Глава III • Викторианский реализм
Лишь в восьмидесятые годы движение реализма в художественной литературе начало вызывать широкий интерес, и тогда началась оживленная и часто язвительная дискуссия о достоинствах и недостатках новой техники, заполнившая страницы литературных журналов. Предрассудки против него были многочисленны и сильны. Для большинства викторианцев реализм означал Золя, секс и эксплуатацию животного начала, и все ханжество «Эпохи невинности» восстало в знак протеста против осквернения литературы такими темами. Суждение Олдрича о реализме — «миазматическое дыхание, дохнувшее из трущоб» — было характерным янки-эхом осуждения Теннисона: «валяние в тине золяизма». Все первосвященники «благородного» сословия сплотились, чтобы бороться с таким осквернением литературы, и когда оно постучалось в дверь респектабельного журнала в лице «Мэгги» Стивена Крейна, редактор не мог сделать ничего иного, как выставить его на улицу. В конце девяностых, когда «Джуд Незаметный» появился в одном из семейных журналов, даже великая репутация Харди считалась слабым оправданием для такого оскорбления морали.

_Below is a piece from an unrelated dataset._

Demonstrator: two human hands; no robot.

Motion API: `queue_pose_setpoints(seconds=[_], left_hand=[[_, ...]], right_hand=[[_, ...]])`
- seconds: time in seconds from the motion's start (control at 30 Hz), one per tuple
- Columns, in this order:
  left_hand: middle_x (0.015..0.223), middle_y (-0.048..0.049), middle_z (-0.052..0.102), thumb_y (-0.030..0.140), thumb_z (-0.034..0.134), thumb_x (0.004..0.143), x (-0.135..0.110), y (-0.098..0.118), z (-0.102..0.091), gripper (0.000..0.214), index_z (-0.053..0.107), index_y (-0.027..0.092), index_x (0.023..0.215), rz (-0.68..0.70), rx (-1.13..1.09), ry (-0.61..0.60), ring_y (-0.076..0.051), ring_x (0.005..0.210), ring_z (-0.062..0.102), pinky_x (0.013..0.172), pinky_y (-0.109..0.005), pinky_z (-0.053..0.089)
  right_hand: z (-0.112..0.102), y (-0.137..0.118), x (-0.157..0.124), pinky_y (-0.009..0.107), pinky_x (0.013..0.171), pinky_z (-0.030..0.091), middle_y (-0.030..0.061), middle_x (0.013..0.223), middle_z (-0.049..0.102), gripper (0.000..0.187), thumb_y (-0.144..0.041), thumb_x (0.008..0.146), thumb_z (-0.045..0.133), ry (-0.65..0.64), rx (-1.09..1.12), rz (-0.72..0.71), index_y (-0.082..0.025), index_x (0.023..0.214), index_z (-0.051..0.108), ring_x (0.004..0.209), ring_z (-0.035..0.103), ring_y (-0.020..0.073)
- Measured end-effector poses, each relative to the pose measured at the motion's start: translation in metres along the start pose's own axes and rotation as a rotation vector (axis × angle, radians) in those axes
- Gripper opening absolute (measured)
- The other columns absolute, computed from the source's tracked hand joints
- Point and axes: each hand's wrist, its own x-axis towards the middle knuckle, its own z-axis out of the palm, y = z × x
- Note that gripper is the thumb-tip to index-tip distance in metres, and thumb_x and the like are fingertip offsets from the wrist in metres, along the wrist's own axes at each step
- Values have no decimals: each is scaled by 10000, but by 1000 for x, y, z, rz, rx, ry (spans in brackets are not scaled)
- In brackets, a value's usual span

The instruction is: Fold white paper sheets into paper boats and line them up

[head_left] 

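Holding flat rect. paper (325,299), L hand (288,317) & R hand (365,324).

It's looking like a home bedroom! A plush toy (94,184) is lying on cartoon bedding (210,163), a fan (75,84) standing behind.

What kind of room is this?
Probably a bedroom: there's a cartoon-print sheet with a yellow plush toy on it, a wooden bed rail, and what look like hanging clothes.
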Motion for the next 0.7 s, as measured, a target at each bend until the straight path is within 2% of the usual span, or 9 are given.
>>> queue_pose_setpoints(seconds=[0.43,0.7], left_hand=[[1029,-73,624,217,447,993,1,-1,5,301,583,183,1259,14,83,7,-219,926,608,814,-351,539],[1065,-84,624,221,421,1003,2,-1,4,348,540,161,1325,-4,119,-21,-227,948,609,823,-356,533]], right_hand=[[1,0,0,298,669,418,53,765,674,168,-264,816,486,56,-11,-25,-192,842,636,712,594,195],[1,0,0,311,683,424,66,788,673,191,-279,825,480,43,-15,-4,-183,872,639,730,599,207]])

Американский вкус все еще оставался романтическим, и со своей виллы во Флоренции Ф. Мэрион Кроуфорд регулярно выпускал тяжеловесные романы, которые считались вкладом в нашу литературу. В защиту своих товаров он вбросил в дискуссию о реализме компактный томик «Роман; что это такое», в котором определил роман как карманную драму, главный интерес которой заключается в сюжете — вежливая отповедь утверждению Хоуэллса о том, что сюжет — это детская забава, а история заканчивается хорошо, если заканчивается правдиво; свадебные колокола в конце не представляют интереса для взрослых мужчин и женщин, а скорее то, что жизнь приносит после свадебных колоколов. На помощь Кроуфорду пришел блестящий шотландец Роберт Льюис Стивенсон, литературный кумир Америки девяностых годов, чьи храбрые сказки лежали на каждом журнальном столике. Убежденный романтик, Стивенсон не мог удержаться от того, чтобы не сломать копье в этом деле, и его «Скромное возражение» было убедительной защитой непреходящей привлекательности романтики.